- _Requirement_
Each entry is to be output as written, so that none is missing.

- _Extracted data entries_
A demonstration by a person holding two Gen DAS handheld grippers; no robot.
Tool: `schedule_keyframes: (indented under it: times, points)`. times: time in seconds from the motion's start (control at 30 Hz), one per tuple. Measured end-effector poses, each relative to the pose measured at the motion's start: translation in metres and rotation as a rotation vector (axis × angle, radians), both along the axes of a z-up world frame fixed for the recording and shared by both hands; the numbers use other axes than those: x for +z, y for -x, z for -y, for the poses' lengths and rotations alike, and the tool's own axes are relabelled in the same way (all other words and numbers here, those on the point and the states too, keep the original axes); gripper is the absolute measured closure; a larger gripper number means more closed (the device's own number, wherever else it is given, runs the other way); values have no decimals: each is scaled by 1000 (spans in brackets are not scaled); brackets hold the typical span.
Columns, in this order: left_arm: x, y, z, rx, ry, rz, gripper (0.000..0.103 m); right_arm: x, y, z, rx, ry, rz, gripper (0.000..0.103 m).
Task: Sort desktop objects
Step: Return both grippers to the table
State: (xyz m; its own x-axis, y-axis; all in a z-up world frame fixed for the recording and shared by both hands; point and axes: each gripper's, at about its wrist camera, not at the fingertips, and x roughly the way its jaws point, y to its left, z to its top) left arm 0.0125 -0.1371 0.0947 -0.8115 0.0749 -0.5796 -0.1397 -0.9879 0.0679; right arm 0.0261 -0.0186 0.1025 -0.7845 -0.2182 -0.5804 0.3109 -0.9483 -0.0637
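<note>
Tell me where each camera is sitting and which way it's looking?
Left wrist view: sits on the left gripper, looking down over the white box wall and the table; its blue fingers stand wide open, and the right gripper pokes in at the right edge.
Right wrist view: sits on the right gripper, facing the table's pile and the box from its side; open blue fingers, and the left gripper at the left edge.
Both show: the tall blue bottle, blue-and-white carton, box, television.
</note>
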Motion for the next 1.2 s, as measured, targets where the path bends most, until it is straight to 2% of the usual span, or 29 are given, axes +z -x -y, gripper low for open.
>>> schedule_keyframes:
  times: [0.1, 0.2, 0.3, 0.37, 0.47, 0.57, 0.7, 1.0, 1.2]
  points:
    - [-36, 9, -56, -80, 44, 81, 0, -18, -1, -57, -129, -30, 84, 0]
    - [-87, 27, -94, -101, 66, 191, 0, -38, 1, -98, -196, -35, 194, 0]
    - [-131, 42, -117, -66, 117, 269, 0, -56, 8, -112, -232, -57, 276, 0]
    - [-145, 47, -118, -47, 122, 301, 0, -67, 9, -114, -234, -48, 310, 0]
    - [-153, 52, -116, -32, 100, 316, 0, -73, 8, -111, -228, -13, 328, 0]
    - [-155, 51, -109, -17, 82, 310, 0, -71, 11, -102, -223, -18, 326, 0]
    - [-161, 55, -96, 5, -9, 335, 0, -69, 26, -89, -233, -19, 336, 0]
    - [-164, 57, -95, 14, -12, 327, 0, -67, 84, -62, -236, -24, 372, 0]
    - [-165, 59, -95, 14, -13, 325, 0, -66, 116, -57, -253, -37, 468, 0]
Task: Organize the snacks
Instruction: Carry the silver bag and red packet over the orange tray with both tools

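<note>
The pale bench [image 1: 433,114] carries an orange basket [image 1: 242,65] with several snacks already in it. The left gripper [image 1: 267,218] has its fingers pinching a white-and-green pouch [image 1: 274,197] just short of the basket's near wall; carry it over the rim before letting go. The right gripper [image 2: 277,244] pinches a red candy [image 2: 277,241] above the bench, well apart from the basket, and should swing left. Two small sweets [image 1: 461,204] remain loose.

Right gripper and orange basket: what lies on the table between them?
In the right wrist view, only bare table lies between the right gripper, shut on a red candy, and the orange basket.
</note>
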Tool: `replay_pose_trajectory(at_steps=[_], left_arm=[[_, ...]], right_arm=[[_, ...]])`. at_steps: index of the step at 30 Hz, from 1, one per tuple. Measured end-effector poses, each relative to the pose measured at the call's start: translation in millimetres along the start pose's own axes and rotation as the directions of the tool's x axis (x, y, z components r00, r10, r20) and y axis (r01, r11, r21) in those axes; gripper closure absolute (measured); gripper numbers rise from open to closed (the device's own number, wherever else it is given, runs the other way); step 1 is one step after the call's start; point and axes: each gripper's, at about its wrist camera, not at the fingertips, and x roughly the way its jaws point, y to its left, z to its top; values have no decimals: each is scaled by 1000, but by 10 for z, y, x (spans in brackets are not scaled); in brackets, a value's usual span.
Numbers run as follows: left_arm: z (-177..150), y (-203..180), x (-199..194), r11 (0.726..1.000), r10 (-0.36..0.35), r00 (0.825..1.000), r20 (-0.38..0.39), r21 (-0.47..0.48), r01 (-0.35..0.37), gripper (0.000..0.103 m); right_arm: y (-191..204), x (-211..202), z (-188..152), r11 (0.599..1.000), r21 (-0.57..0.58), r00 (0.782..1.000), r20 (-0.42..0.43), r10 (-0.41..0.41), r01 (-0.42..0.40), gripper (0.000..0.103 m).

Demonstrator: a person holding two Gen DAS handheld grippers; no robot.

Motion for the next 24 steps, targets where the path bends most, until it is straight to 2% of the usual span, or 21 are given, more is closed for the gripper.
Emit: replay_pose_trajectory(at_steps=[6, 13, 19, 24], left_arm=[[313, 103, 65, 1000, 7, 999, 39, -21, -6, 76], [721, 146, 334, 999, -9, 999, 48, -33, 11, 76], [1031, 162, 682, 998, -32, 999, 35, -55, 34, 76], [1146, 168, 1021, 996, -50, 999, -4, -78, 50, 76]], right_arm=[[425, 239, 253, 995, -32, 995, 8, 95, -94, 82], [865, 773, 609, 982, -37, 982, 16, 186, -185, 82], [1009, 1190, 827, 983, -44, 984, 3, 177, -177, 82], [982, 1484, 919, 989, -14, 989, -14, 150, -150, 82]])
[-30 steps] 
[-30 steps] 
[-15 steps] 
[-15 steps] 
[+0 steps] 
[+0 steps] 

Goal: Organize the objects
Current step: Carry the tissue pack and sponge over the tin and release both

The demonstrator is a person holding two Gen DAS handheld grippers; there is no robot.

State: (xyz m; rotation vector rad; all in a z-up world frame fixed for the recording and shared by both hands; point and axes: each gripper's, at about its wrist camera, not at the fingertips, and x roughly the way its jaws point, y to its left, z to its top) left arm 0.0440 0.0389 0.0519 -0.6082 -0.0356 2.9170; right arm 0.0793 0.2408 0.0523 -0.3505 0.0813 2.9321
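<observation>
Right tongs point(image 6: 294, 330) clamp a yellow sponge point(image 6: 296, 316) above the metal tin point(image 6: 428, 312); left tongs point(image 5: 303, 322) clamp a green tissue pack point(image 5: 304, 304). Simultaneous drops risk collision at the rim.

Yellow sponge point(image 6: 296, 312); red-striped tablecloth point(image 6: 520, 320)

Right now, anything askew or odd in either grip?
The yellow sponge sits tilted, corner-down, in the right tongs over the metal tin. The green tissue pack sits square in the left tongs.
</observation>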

- _Exercise answer_
A demonstration by a person holding two Gen DAS handheld grippers; no robot.
Tool: `schedule_keyframes: (indented under it: times, points)`. times: time in seconds from the motion's start (control at 30 Hz), one per tuple. Measured end-effector poses, each relative to the pose measured at the motion's start: translation in metres and rotation as a rotation vector (axis × angle, radians), both along the axes of a z-up world frame fixed for the recording and shared by both hands; the numbers use other axes than those: x for +z, y for -x, z for -y, for the poses' lengths and rotations alike, and the tool's own axes are relabelled in the same way (all other words and numbers here, those on the point and the states too, keep the original axes); gripper is the absolute measured closure; a larger gripper number means more closed (the device's own number, wherever else it is given, runs the other way); values have no decimals: each is scaled by 1000 (spans in brackets are not scaled); brackets hold the typical span.
Columns, in this order: left_arm: x, y, z, rx, ry, rz, gripper (0.000..0.103 m); right_arm: x, y, z, rx, ry, rz, gripper (0.000..0.103 m).
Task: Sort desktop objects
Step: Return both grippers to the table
State: (xyz m; its own x-axis, y-axis; all in a z-up world frame fixed for the recording and shared by both hands; point and axes: each gripper's, at about its wrist camera, not at the fingertips, and x roughly the way its jaws point, y to its left, z to its top) left arm 0.0125 -0.1371 0.0947 -0.8115 0.0749 -0.5796 -0.1397 -0.9879 0.0679; right arm 0.0261 -0.0186 0.1025 -0.7845 -0.2182 -0.5804 0.3109 -0.9483 -0.0637
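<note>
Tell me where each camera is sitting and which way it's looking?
Left wrist view: sits on the left gripper, looking down over the white box wall and the table; its blue fingers stand wide open, and the right gripper pokes in at the right edge.
Right wrist view: sits on the right gripper, facing the table's pile and the box from its side; open blue fingers, and the left gripper at the left edge.
Both show: the tall blue bottle, blue-and-white carton, box, television.
</note>
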Motion for the next 1.2 s, as measured, targets where the path bends most, until it is straight to 2% of the usual span, or 29 are given, axes +z -x -y, gripper low for open.
>>> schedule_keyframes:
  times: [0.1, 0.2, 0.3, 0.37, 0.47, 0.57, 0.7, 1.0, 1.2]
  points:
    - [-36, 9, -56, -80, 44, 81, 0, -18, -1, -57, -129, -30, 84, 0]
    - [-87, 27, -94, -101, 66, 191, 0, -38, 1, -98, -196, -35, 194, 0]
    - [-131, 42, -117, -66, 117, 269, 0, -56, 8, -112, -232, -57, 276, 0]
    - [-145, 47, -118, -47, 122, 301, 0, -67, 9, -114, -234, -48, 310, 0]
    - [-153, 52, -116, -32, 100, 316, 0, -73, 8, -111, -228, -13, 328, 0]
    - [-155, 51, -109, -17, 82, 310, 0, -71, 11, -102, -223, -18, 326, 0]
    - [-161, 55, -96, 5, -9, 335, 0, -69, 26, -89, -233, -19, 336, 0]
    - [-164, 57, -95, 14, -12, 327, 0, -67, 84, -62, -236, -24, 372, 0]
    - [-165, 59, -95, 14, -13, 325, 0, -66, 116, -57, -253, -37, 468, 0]
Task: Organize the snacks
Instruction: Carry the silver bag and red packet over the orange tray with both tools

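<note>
The pale bench [image 1: 433,114] carries an orange basket [image 1: 242,65] with several snacks already in it. The left gripper [image 1: 267,218] has its fingers pinching a white-and-green pouch [image 1: 274,197] just short of the basket's near wall; carry it over the rim before letting go. The right gripper [image 2: 277,244] pinches a red candy [image 2: 277,241] above the bench, well apart from the basket, and should swing left. Two small sweets [image 1: 461,204] remain loose.

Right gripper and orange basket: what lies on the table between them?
In the right wrist view, only bare table lies between the right gripper, shut on a red candy, and the orange basket.
</note>
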Tool: `replay_pose_trajectory(at_steps=[_], left_arm=[[_, ...]], right_arm=[[_, ...]])`. at_steps: index of the step at 30 Hz, from 1, one per tuple. Measured end-effector poses, each relative to the pose measured at the call's start: translation in millimetres along the start pose's own axes and rotation as the directions of the tool's x axis (x, y, z components r00, r10, r20) and y axis (r01, r11, r21) in those axes; gripper closure absolute (measured); gripper numbers rise from open to closed (the device's own number, wherever else it is given, runs the other way); step 1 is one step after the call's start; point and axes: each gripper's, at about its wrist camera, not at the fingertips, and x roughly the way its jaws point, y to its left, z to its top; values have no decimals: each is scaled by 1000, but by 10 for z, y, x (spans in brackets are not scaled); in brackets, a value's usual span.
Numbers run as follows: left_arm: z (-177..150), y (-203..180), x (-199..194), r11 (0.726..1.000), r10 (-0.36..0.35), r00 (0.825..1.000), r20 (-0.38..0.39), r21 (-0.47..0.48), r01 (-0.35..0.37), gripper (0.000..0.103 m); right_arm: y (-191..204), x (-211..202), z (-188..152), r11 (0.599..1.000), r21 (-0.57..0.58), r00 (0.782..1.000), r20 (-0.42..0.43), r10 (-0.41..0.41), r01 (-0.42..0.40), gripper (0.000..0.103 m).

Demonstrator: a person holding two Gen DAS handheld grippers; no robot.

Motion for the next 24 steps, targets where the path bends most, until it is straight to 2% of the usual span, or 21 are given, more is closed for the gripper.
Emit: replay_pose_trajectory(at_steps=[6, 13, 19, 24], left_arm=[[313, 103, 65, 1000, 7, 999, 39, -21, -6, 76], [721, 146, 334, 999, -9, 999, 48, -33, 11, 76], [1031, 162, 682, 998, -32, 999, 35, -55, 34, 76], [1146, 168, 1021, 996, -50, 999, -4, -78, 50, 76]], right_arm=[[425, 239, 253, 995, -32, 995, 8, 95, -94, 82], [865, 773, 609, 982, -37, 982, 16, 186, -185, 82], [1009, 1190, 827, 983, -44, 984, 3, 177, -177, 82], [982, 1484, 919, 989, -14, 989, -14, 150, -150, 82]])
[-30 steps] 
[-30 steps] 
[-15 steps] 
[-15 steps] 
[+0 steps] 
[+0 steps] 

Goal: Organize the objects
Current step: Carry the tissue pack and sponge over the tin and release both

The demonstrator is a person holding two Gen DAS handheld grippers; there is no robot.

State: (xyz m; rotation vector rad; all in a z-up world frame fixed for the recording and shared by both hands; point and axes: each gripper's, at about its wrist camera, not at the fingertips, and x roughly the way its jaws point, y to its left, z to its top) left arm 0.0440 0.0389 0.0519 -0.6082 -0.0356 2.9170; right arm 0.0793 0.2408 0.0523 -0.3505 0.0813 2.9321
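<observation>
Right tongs point(image 6: 294, 330) clamp a yellow sponge point(image 6: 296, 316) above the metal tin point(image 6: 428, 312); left tongs point(image 5: 303, 322) clamp a green tissue pack point(image 5: 304, 304). Simultaneous drops risk collision at the rim.

Yellow sponge point(image 6: 296, 312); red-striped tablecloth point(image 6: 520, 320)

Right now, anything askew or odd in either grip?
The yellow sponge sits tilted, corner-down, in the right tongs over the metal tin. The green tissue pack sits square in the left tongs.
</observation>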

No further work remains on the exercise.